Covered in a thick layer of bright green moss and buried under the dust of ages, it is known as sa Reggia and sits in the middle of the enchanted landscape of the woods and meadows of the Burgos Forest, one of the Island’s most beautiful natural oases. The Costa nuraghe is an imposing pre-historic fort, one of the largest, most spectacular and best preserved in all of Sardinia. For millennia it was the command post of the fairytale landscapes of Goceano. To get to the top of the 800 meters high hill you will follow a one-kilometre-long trail from su Pranigheddu de s’Unighedda, passing by the Costa stables. The trail goes through the dense and verdant forest of ages-old oak and holm oak trees (the habitat of a variety of equestrian breeds) of Burgos, a medieval village some 10 km away.

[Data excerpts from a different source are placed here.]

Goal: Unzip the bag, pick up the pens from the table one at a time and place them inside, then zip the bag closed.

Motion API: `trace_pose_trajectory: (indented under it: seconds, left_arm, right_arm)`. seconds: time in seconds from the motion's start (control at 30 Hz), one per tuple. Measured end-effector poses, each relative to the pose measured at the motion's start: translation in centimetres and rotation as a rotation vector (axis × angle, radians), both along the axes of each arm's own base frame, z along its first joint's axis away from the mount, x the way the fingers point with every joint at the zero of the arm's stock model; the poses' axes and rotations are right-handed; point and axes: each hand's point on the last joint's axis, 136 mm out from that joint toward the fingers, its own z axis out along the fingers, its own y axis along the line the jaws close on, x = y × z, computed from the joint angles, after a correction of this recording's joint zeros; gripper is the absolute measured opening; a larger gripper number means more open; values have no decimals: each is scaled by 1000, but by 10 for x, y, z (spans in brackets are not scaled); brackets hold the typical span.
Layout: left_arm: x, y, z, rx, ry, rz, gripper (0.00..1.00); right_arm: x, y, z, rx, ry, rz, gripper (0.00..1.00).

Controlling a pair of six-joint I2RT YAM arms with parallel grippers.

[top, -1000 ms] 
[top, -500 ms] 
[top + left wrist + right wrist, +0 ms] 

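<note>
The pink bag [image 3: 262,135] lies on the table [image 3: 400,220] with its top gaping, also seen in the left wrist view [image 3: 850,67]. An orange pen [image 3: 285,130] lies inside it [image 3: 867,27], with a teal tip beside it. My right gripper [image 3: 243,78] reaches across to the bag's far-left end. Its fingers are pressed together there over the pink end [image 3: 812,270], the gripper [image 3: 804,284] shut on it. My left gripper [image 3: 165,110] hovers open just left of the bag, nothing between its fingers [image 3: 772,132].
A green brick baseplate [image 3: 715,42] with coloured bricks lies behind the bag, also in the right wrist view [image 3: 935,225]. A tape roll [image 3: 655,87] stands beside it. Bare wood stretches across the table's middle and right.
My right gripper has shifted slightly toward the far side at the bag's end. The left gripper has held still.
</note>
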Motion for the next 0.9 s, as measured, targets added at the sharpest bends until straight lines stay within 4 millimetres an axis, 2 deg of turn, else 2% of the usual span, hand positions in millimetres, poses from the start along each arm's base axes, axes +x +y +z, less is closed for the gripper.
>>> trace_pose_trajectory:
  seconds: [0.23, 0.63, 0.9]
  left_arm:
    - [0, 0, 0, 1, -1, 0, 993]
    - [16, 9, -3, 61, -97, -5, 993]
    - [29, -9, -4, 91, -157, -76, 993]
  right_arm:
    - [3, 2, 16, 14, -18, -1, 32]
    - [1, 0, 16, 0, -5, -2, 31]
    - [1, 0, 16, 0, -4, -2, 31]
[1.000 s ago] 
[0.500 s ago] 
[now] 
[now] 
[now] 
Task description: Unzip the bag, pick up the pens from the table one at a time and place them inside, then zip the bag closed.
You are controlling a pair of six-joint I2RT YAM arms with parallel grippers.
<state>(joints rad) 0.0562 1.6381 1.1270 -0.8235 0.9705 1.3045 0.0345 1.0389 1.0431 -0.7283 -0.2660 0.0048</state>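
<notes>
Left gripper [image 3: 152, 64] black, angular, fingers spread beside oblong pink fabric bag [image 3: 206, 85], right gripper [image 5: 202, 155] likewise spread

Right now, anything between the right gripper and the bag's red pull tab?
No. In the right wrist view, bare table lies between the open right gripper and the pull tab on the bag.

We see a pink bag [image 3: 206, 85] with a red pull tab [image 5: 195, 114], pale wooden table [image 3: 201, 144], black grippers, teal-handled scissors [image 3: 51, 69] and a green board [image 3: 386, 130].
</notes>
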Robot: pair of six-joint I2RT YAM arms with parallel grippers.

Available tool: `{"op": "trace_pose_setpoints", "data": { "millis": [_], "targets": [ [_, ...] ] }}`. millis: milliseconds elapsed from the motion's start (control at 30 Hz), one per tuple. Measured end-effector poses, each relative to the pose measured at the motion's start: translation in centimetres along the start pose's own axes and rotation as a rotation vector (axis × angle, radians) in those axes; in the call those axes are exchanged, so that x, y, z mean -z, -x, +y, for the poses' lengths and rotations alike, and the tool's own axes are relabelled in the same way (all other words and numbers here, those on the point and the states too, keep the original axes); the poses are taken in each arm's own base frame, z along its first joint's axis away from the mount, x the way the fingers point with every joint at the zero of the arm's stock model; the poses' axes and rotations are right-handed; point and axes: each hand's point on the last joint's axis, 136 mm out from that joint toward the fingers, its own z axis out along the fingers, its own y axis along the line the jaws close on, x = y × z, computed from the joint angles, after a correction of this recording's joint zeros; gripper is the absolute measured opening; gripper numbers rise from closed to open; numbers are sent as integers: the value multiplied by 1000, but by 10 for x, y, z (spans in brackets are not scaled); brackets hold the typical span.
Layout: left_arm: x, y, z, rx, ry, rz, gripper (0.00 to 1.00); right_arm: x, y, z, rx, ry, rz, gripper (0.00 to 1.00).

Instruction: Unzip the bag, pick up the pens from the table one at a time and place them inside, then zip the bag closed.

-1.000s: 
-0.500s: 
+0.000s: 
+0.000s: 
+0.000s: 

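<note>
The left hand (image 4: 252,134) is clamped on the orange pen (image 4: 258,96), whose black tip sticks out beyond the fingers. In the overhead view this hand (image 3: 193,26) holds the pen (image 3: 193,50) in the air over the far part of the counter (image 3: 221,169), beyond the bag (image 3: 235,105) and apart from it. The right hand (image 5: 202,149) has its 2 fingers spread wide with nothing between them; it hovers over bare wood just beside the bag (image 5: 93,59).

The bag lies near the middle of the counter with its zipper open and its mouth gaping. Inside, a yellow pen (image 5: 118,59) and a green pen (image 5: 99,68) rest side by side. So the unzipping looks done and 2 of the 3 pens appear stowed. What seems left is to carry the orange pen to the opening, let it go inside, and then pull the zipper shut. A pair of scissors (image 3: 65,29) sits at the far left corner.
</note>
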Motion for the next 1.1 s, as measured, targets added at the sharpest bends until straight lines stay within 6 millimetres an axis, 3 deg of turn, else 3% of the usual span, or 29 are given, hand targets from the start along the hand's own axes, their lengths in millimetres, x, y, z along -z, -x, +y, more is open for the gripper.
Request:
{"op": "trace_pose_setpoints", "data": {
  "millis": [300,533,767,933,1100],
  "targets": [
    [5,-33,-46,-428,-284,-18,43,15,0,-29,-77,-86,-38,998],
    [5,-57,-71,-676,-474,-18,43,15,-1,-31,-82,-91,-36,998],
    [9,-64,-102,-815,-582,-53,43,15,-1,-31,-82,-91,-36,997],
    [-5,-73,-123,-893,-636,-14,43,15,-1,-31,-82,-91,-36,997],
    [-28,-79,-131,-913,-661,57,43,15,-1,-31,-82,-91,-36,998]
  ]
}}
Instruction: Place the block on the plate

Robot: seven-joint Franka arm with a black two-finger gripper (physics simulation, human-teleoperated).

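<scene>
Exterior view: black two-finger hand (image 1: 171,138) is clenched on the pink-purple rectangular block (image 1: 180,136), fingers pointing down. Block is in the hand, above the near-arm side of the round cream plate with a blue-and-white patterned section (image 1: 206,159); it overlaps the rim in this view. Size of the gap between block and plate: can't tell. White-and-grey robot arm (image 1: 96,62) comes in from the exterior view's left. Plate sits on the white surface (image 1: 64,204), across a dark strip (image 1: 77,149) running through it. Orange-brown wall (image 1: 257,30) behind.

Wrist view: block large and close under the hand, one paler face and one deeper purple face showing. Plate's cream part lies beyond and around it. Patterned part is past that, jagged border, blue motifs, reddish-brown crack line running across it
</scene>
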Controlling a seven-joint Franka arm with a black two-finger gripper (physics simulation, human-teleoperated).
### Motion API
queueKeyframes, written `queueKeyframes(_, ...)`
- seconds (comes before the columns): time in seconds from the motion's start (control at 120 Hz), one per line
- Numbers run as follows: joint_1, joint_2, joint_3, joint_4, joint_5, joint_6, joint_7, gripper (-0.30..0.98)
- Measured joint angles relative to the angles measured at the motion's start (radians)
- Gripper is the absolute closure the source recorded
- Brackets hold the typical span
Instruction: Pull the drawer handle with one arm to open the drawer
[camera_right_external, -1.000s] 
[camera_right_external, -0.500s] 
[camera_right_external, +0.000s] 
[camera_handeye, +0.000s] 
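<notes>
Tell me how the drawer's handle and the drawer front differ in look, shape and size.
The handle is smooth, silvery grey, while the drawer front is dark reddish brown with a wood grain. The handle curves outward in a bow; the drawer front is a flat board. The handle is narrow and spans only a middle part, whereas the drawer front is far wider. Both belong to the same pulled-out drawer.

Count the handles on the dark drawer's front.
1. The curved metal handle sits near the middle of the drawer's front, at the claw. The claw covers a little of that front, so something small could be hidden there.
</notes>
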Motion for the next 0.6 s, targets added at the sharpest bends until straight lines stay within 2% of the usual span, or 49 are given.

The architecture dates to the 14th century BCE and the site occupies some 450 square metres, including a five-lobed nuraghe made up of a central tower (a keep) and a bastion with four minor towers, a village and a mighty rampart. The main entrance leads into a corridor which leads to the staircase to the upper floors. The keep, made of blocks of basalt, has a diameter of 14 meters and overlooks a courtyard, from which the entrance corridors to the secondary towers led, one of which allows you to see part of the walls. The bastion was surrounded by a village, of which only some 40 huts have been identified up to now, but occupied, studies show, by a hundred or so families (400-500 people). You can clearly see the foundations, with 10 meters perimeters, of some of them. The distinguishing element of this monument, that which makes it unique, is the rampart overlooking a cliff: it is an almost intact defensive structure, built with huge fitted boulders, today 70 metres long and three metres high, which perfectly preserves the metre-wide sentry path, not unlike that of medieval castles. It was an imposing military construction even for those times, and it was impregnable: the Roman legions failed to take it, they never conquered this 'castle' nor the Goceano mountains.
The fortified village, the largest of su Nuraxi in Barumini, could well have been the ‘capital’ of a vast territory dotted with nuraghes within sight of one another. It was the land of the Ilienses, a population of warriors, farmers and shepherds described by Titus Livius and other historians of ancient times. The archaeological excavations brought to light more than just Nuragic relics, including a clasp and a bronze needle. The area also features two Giants’ tombs and a cromlech, or stone circle. The presence of this circular megalithic structure – often found in Great Britain and in the Laconi area, rich with menhirs – places the frequentation date of this area to the pre-Nuragic period, between the Old Bronze Age and the earliest Nuragic Age (17th to the 16th centuries BCE). Other pre-Nuragic structures in the area include the domus de Janas at s’Unighedda and the sa Pala Larga necropolis. And speaking of castles, the monument symbolic of Burgos is the Goceano castle, a fortress around which a village of sorts rose. It was built in 1134 to guard the confines of the Torres judicial district. You will see the remains of the outer walls, the massive square tower and a cistern. Its history, and that of other forts, is told in the Museum of Sardinian Castles, in a 19th century home in town.